As shown in Table 1, the average weight of the hypertension group and normal group was (63.49 ± 13.22) kg and (2.59 ± 10.21) kg respectively, with (P = 0.001), which show a statistically significant difference. The waist circumference of the hypertension group and normal group was (75.44 ± 10.92) cm and (68.73 ± 8.15) cm respectively, with (P < 0.05), which show a statistically significant difference. The hip circumference of the hypertension group and normal group was (92.10 ± 7.98) cm and (85.95 ± 7.91) cm respectively, with (P < 0.05), which show a statistically significant difference. The BMI of the hypertension group and normal group was (22.12 ± 4.02) kg/m2 and (19.58 ± 3.34) kg/m2 respectively, with (P < 0.05), which show a statistically significant difference. The waist-hip ratio of the hypertension group and normal group was (0.83 ± 0.08) and (0.81 ± 0.07) respectively, with (P < 0.05), which show a statistically significant difference. The waist-to-height ratio of the hypertension group and normal group was (0.46 ± 0.07) and (0.44 ± 0.06), with (P < 0.05), which show a statistically significant difference. It was found that the obesity indicators of the hypertension group were larger than those of the normal group, and the differences were statistically significant.

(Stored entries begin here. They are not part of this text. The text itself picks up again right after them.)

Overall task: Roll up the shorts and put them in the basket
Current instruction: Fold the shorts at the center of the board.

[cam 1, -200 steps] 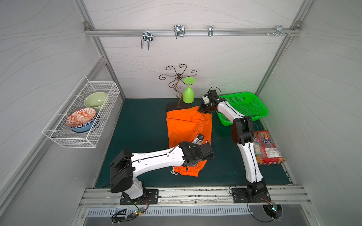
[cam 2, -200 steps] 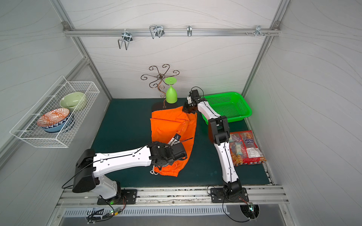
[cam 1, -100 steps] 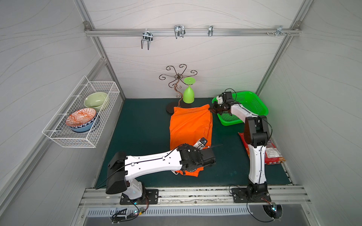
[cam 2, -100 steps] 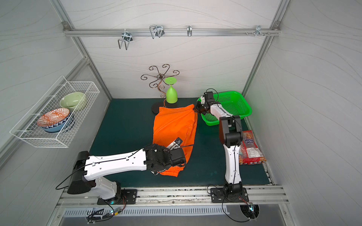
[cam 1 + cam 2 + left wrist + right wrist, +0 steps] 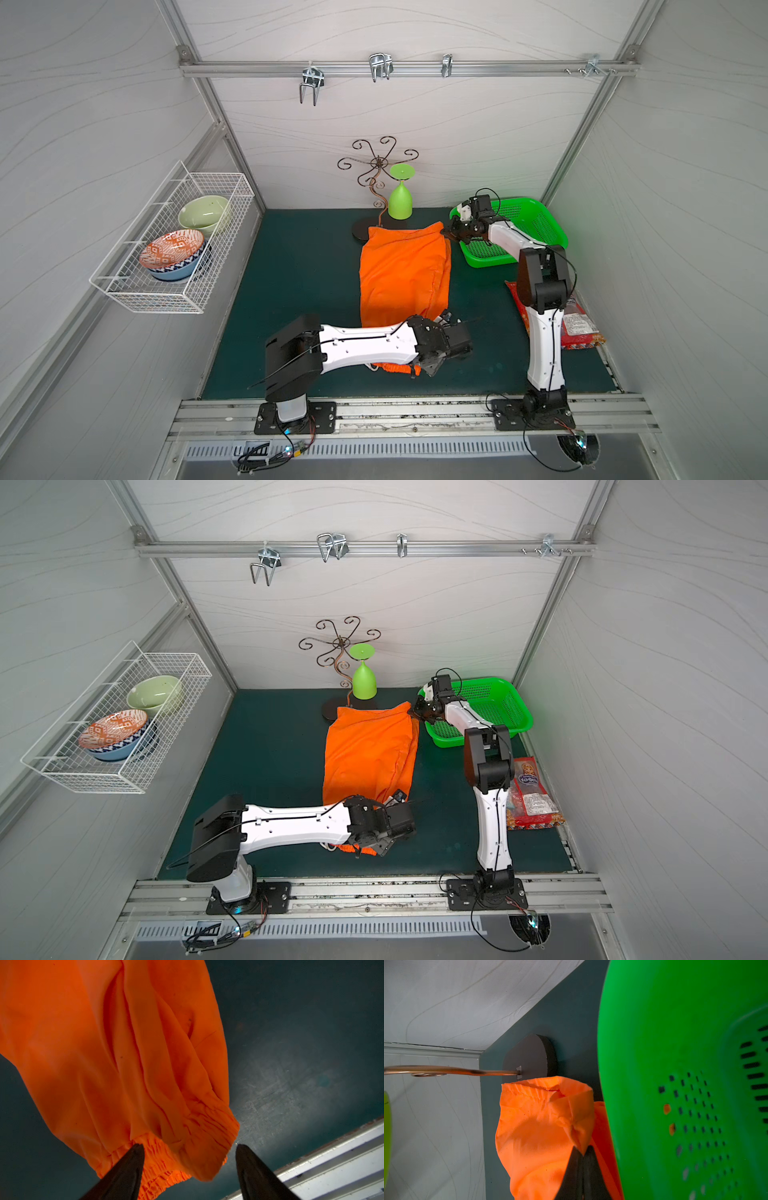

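Observation:
The orange shorts (image 5: pixel 403 274) (image 5: pixel 368 750) lie folded lengthwise on the dark green mat, hem at the back, gathered waistband (image 5: pixel 162 1157) at the front. My left gripper (image 5: pixel 424 370) (image 5: pixel 372 851) (image 5: pixel 189 1147) hangs open over the waistband end, its fingers standing on either side of the band's corner and gripping nothing. My right gripper (image 5: pixel 451 232) (image 5: pixel 415 710) (image 5: pixel 583 1150) is shut on the far right corner of the shorts' (image 5: pixel 537 1126) hem, beside the green basket. The left arm hides part of the waistband in both top views.
A green plastic basket (image 5: pixel 552 224) (image 5: pixel 675 1064) stands at the back right, touching the right wrist. A wire stand's dark base (image 5: pixel 361 230) and a green glass (image 5: pixel 400 199) sit just behind the hem. A snack packet (image 5: pixel 577 324) lies at the right. A wall basket (image 5: pixel 166 249) holds bowls.
My left gripper has opened and let go of the waistband. The right gripper drew the hem corner toward the green basket, and the rumpled shorts now lie straight and flat.

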`<state>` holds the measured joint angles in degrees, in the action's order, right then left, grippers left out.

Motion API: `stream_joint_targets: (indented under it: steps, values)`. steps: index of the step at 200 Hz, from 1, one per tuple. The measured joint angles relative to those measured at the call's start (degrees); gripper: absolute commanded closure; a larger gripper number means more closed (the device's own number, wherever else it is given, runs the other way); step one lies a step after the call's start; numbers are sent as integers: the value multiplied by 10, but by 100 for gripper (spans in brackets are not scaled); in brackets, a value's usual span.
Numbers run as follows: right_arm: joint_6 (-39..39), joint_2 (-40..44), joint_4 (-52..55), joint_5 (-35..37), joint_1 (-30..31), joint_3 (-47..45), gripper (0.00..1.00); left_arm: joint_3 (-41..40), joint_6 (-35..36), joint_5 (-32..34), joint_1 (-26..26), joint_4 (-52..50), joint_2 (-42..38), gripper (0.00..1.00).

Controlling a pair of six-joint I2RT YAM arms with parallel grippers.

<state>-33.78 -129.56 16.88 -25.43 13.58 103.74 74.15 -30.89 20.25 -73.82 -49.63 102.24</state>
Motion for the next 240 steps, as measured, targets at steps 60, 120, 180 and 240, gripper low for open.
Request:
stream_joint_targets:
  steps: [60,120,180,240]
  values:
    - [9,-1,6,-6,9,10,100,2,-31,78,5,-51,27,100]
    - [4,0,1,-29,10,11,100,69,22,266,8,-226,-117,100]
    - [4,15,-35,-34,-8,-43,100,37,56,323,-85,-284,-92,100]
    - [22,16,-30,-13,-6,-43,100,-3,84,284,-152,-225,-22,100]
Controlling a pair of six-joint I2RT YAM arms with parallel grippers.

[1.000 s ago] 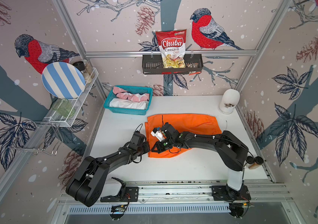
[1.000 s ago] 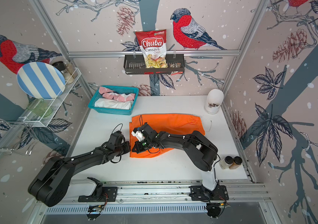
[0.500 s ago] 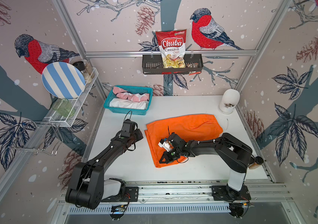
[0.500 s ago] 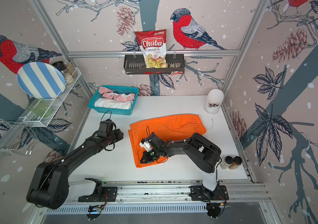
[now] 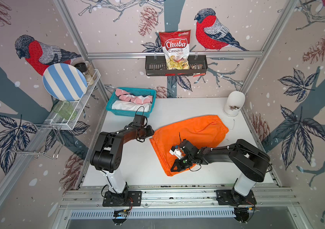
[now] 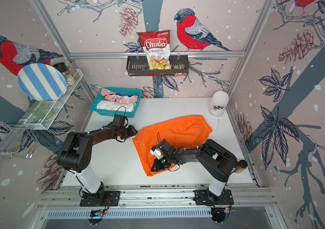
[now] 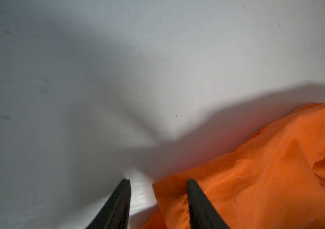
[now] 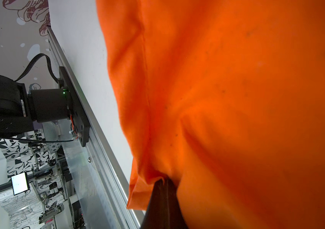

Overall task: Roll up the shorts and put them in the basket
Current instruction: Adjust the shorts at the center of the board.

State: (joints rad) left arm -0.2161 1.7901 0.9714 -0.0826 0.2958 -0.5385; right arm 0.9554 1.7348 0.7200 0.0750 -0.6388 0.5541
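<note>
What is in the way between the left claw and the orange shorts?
Nothing visible. The left gripper, jaws open, sits right at the corner of the orange shorts, with only white table beside it.

Reference: orange shorts (image 5: pixel 195 130).
- Right gripper (image 8: pixel 162 183): its fingertips are buried in a pucker of cloth at the shorts' near hem, so the contact line can't be seen. The finger bases are cut off by the frame edge.
- In both top views the right wrist covers the cloth beneath it.
- Left gripper (image 7: pixel 158 181), at the shorts' left edge: the finger bases are cut off.
- The shorts run out of frame in both wrist views.
- Basket (image 5: pixel 118 111), beyond the shorts: the white shorts (image 5: pixel 125 106) are partly sunk behind its front wall. The print on the pink shorts (image 5: pixel 129 97) is too small to read.
- Jar (image 6: pixel 242 165), right of the shorts: partly hidden behind the right arm (image 6: pixel 215 158).
</note>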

Table 1: The relationship of obesity and hypertension of adolescents.

As shown in Table 2, multivariate regression analysis showed that only age, hip circumference and BMI were significantly correlated with hypertension. The regression coefficients of age, hip circumference and BMI were 0.182, 0.062 and 0.096 respectively, all of which were positively correlated with hypertension. It indicated that the greater the age, hip circumference and BMI, the more likely it was to suffer from hypertension.

Table 2: The regression analysis of hypertension related factors.

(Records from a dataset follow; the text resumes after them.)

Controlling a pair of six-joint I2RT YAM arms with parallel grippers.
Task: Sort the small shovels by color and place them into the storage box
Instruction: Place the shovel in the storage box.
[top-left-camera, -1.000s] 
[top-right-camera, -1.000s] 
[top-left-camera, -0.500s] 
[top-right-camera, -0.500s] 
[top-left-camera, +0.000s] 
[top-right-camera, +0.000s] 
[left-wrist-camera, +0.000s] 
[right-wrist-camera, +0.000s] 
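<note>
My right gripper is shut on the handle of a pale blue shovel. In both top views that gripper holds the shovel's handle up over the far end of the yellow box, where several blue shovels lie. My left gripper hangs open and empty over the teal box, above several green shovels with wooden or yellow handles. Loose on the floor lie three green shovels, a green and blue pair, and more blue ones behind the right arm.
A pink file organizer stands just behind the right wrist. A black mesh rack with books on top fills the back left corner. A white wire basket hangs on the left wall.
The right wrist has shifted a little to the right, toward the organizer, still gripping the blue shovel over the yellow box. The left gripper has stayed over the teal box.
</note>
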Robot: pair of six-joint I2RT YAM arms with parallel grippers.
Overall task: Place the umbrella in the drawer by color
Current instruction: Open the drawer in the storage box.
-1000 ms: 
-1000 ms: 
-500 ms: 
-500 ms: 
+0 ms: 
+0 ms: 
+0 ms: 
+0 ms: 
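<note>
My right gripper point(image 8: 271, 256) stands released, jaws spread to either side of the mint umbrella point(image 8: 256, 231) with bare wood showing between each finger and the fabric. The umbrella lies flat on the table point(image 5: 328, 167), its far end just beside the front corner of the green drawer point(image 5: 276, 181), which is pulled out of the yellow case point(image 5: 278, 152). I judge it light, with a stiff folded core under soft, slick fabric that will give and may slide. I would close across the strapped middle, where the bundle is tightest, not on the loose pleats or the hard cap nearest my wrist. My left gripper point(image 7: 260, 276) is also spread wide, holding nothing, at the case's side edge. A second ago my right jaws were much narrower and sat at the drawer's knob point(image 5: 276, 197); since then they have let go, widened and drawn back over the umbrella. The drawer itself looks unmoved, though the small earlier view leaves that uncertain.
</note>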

The effect of comprehensive intervention treatment

As shown in Table 3, the average systolic pressure, average diastolic pressure, BMI, body fat, trunk fat, abdominal fat, upper limbs fat and lower limbs fat of the patients with hypertension before and after comprehensive treatment were different in different parts of the patients.

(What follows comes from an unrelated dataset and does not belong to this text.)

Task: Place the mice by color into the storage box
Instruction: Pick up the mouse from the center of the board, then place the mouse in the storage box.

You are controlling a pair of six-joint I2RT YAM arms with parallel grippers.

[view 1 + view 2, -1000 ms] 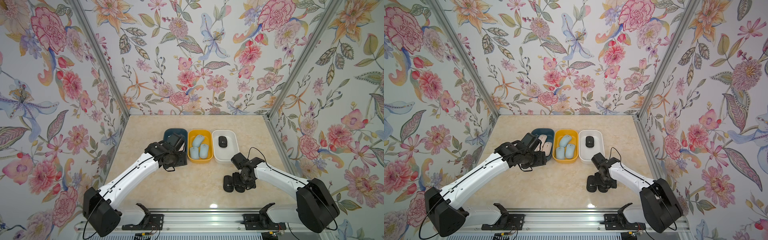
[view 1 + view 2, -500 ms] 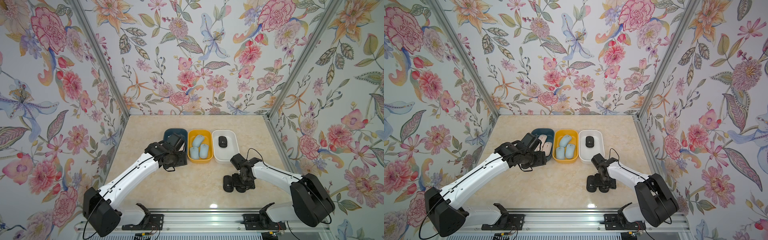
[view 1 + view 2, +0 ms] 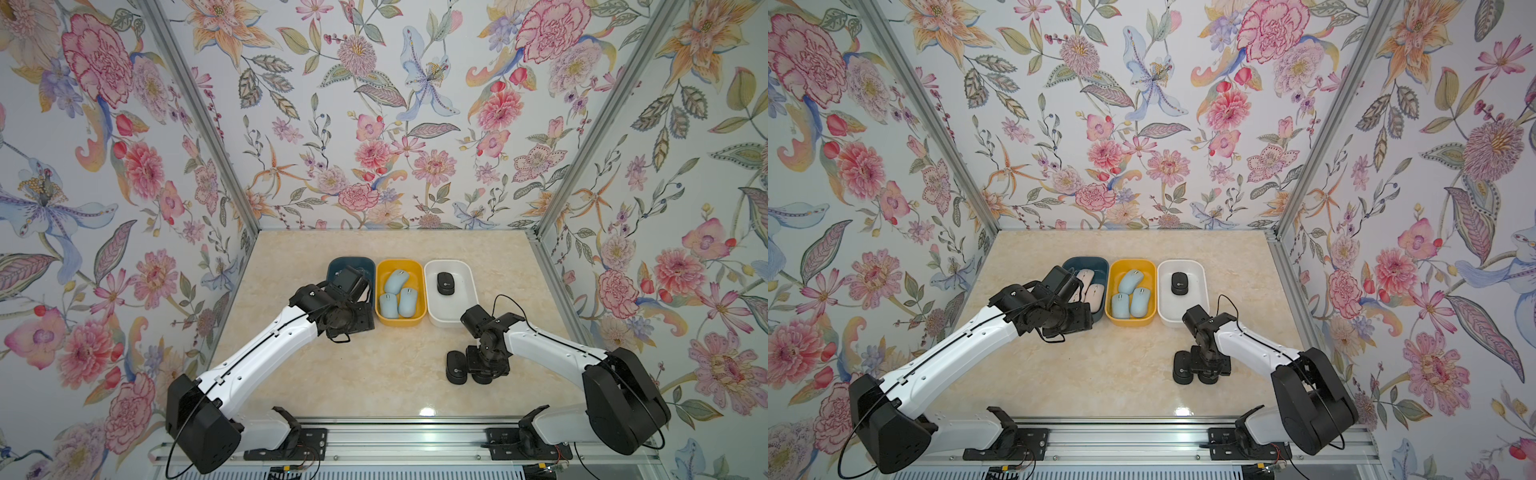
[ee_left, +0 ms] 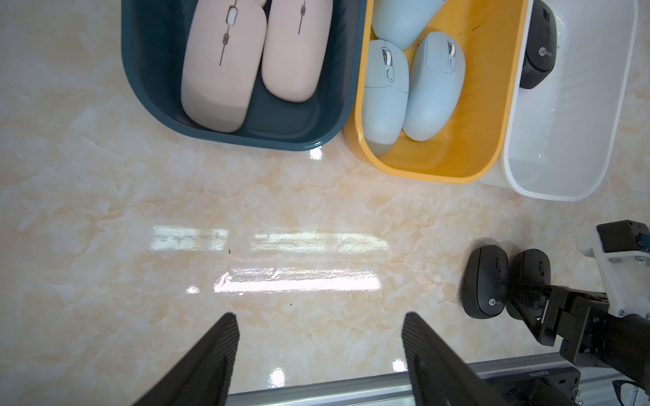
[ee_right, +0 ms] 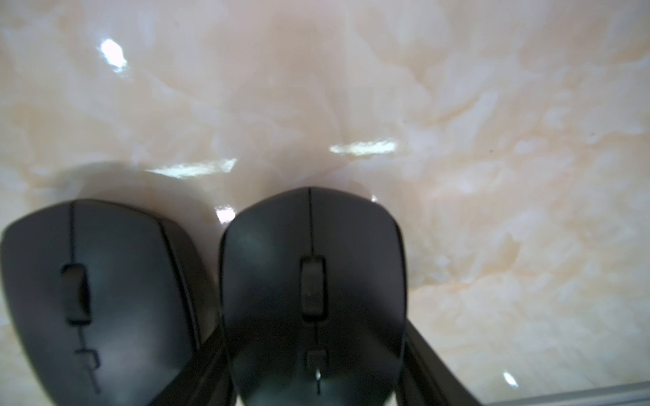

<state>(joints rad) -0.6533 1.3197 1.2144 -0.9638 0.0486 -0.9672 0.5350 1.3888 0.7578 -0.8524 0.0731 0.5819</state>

Table 3: Changes of blood pressure and body composition before and after comprehensive intervention.

As shown in Table 4, triglycerides, total cholesterol and glycated albumin in the obese adolescents with hypertension were significantly decreased after six months of comprehensive intervention compared with those before treatment (all P < 0.01); glucagon was significantly increased (P < 0.05); however, there were significant changes in blood glucose, glycated hemoglobin and insulin resistance index after treatment (P < 0.05).

Table 4: Changes of blood lipid and blood glucose metabolism of adolescents before and after comprehensive intervention.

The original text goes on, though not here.